Pensioni, Prodi sotto assedio Rifondazione: qui si va a casa

da Roma

«Quella di oggi è una fiducia condizionata». L’avvertimento di Rifondazione a Romano Prodi arriva per bocca del segretario Franco Giordano a metà pomeriggio. Una fiducia che dura «fino a domani, e intendo proprio domani», precisa Maurizio Zipponi, l’uomo che per il Prc sta trattando sullo scalone.
Nell’aula di Montecitorio si vota la fiducia sul decreto sul «tesoretto», ma è quanto sta accadendo a Palazzo Chigi a monopolizzare l’attenzione di tutti: la trattativa sulle pensioni è all’ultimo giro di boa, entro la notte si deve chiudere, ma il braccio di ferro tra le due anime dell’Unione è ancora in pieno svolgimento.
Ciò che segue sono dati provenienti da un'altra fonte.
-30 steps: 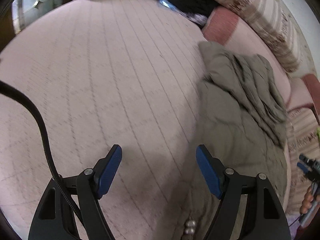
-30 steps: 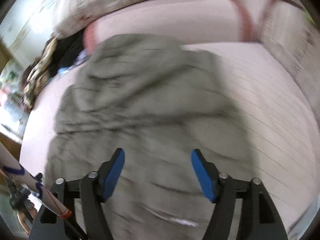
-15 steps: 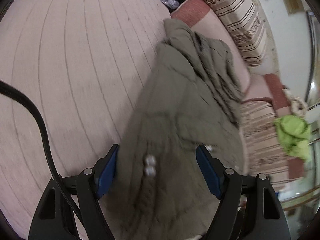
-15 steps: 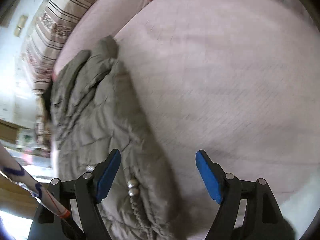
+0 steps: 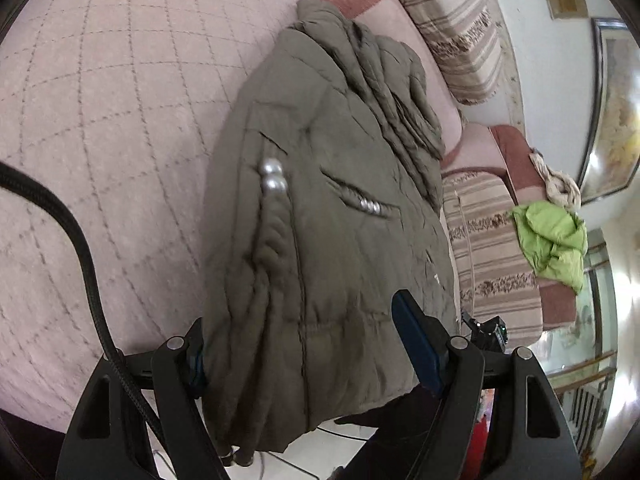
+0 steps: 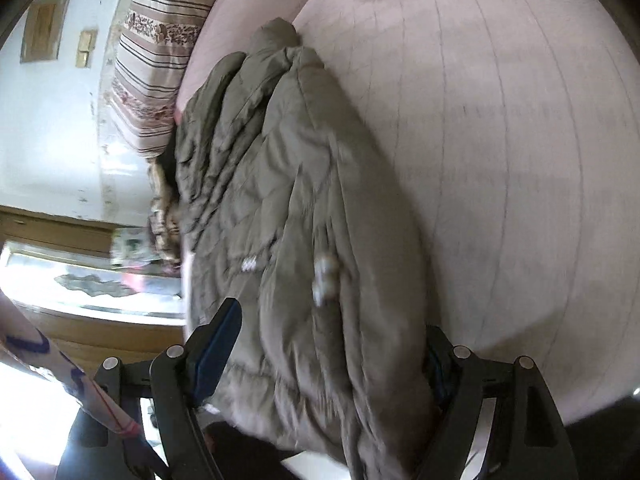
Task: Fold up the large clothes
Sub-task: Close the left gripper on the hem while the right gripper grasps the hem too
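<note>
An olive quilted jacket with pearl buttons lies bunched on a pink quilted bed cover, its hem hanging over the near edge. My left gripper is open with the jacket's hem between its blue pads; the left pad is hidden behind the fabric. In the right wrist view the same jacket fills the gap of my right gripper, which is also open; its right pad is mostly hidden by the fabric. Neither gripper visibly pinches the cloth.
Striped cushions and a pink bolster line the far side of the bed. A lime-green garment lies on a striped seat to the right. A black cable runs across the left wrist view. A wall and wooden furniture show left.
Both grippers have swung in from the bed cover onto the jacket's near hem, so the fabric now sits between each pair of open fingers.
</note>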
Rifondazione dunque alza il tiro e minaccia di far saltare il governo se verrà «tradito il programma» del centrosinistra.
A quell’ora, le notizie che arrivano sono tutte negative dal punto di vista della sinistra massimalista: il segnale che Prodi ha voluto dare, convocando a pranzo i due vicepremier dell’Ulivo, Massimo D’Alema e Francesco Rutelli, è chiaro e poco digeribile. L’accordo sulle pensioni il premier lo sta siglando con l’ala riformista della coalizione, e sulla base di quella proposta «condizionata dalla destra dell’Unione» chiederà a Rifondazione di starci. O di assumersi la responsabilità di rovesciare il tavolo. «Da giorni ormai il ritornello di Prodi è lo stesso: non mi farò mai aprire la crisi da Dini e dalla Bonino, quindi il cerino lo avete in mano voi», spiegano gli uomini di Giordano.
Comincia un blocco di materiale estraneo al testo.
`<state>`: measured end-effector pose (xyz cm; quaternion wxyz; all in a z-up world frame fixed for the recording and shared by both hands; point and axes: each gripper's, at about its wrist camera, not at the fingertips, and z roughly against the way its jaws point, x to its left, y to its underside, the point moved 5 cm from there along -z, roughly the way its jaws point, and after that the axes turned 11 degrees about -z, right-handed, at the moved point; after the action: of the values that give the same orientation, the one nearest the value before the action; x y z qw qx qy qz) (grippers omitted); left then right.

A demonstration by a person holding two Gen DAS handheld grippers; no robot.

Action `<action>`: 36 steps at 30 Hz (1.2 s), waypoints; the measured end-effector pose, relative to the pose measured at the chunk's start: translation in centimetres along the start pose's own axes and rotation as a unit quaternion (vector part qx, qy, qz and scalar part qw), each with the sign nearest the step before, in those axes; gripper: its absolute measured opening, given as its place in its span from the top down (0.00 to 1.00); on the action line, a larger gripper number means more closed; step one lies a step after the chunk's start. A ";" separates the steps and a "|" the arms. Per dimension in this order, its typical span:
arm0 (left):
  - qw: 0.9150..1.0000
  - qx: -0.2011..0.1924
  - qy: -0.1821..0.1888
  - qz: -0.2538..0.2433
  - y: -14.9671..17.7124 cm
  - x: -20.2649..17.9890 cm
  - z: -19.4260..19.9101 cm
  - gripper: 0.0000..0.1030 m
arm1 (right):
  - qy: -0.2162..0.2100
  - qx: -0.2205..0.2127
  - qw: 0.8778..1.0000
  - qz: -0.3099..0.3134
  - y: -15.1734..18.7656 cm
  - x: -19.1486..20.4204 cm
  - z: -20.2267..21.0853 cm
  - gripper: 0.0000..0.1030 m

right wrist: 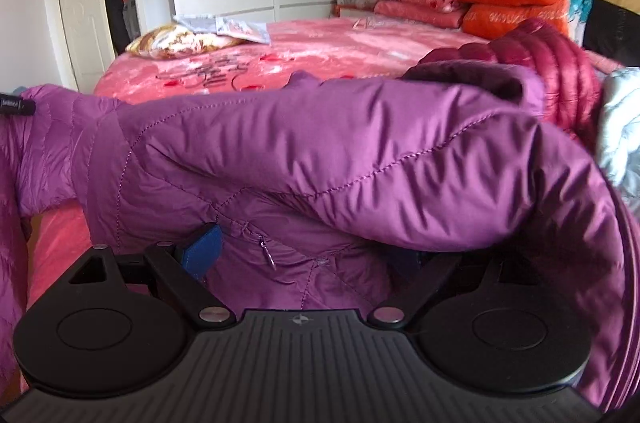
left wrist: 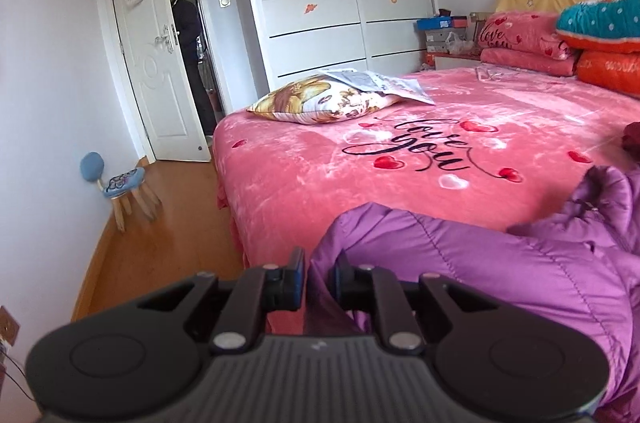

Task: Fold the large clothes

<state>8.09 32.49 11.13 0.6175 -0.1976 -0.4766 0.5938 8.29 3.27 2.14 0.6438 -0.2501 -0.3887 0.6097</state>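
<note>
Item: purple down jacket point(right wrist: 320, 159), on near edge of bed with pink "Love you" blanket point(left wrist: 360, 183)

Progress: early to middle – jacket still bunched and partly lifted, no flat fold visible; smoothing and folds left

Orientation: long axis runs left–right across right wrist view; which end is collar, hard to tell

Left gripper point(left wrist: 320, 279): fingers narrowly apart, thin fold of purple fabric pinched between them

Right gripper point(right wrist: 304, 255): spread wide, jacket bulk between fingers – real grip or not, cannot tell

Nearby: maroon down jacket point(right wrist: 552, 63), unfolded
</note>
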 end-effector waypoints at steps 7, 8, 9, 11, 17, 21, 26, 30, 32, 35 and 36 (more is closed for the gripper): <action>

Dall’incontro con Prodi, i due vicepremier dicono di essere usciti soddisfatti: «L’accordo si è trovato, si addolcisce lo scalone ma si innalza progressivamente l’età. Non è pensabile fare diversamente, non possiamo andare nella direzione opposta a tutto il resto d’Europa», spiegano i rutelliani. «Ora però bisogna vedere se la sinistra ci sta, e se Prodi regge fino alla fine».
Anche dal lato sindacale le cattive notizie per la sinistra vengono confermate: la Cgil, in contatto permanente con Zipponi, ha fatto sapere che le ipotesi messe sul tavolo ieri mattina dal governo sono state giudicate «inaccettabili» dai sindacalisti, e la trattativa è allo stallo. «Di fronte a questi segnali negativi, non potevamo che inasprire la linea», spiega il capogruppo Prc Gennaro Migliore. «O si fa un accordo ragionevole o casca il governo», ripete Zipponi. Poco dopo l’ultimatum di Giordano, la schiarita: «La trattativa sta ripartendo, il governo sarebbe disponibile a fare un passo indietro sulla “quota 96”», confida il segretario ai suoi. E «quota 96» è la linea del Piave su cui Rifondazione non intende cedere e sulla quale spera che tenga fino all’ultimo anche la Cgil: «Noi siamo contrari, e mi sembra lo siano anche i sindacati», ribadisce il segretario. Ma l’ottimismo dura poco, perché dal ministero dell’Economia si fa sapere che per un arretramento dalla quota non ci sono le coperture economiche, a meno di non trovarle all’interno del sistema previdenziale, innalzando ad esempio l’età di vecchiaia per le donne. Boccone che per la Cgil sarebbe ancora più indigeribile, e che farebbe insorgere mezza Unione.
A sera, il ministro Prc Paolo Ferrero esce con la faccia scura dall’incontro con Prodi e Padoa-Schioppa. «È andata male», fa sapere ai suoi. Poi arriva la notizia che i sindacati sono stati convocati dal premier per le 22, e per Rifondazione inizia una lunga veglia angosciosa: «La nostra posizione è chiara: o la proposta del governo è in sintonia con il programma dell’Unione e con il consenso delle organizzazioni sindacali, oppure si rischia», dice Giordano. La paura di Rifondazione è che nella lunga notte la Cgil ceda e faccia cadere il tabù «96». Lasciando solo, con il cerino in mano, il partito di Fausto Bertinotti. Un cerino che il Prc non vuole usare, ma che potrebbe infiammarsi comunque: «Se dalla vicenda scalone non usciamo con un punto a nostro favore, non terremo più la nostra base parlamentare. Magari, e non è detto, il Dpef passa con la fiducia.

Ma in autunno, quando si tornerà a parlare di Afghanistan o di finanziaria, non avremo più argomenti per dire che bisogna ancora sostenere un governo che ci prende in giro. E la crisi verrà da sé», si sfogano cupi dallo stato maggiore del partito, che per oggi ha convocato una direzione «a porte aperte» per valutare la proposta di Prodi.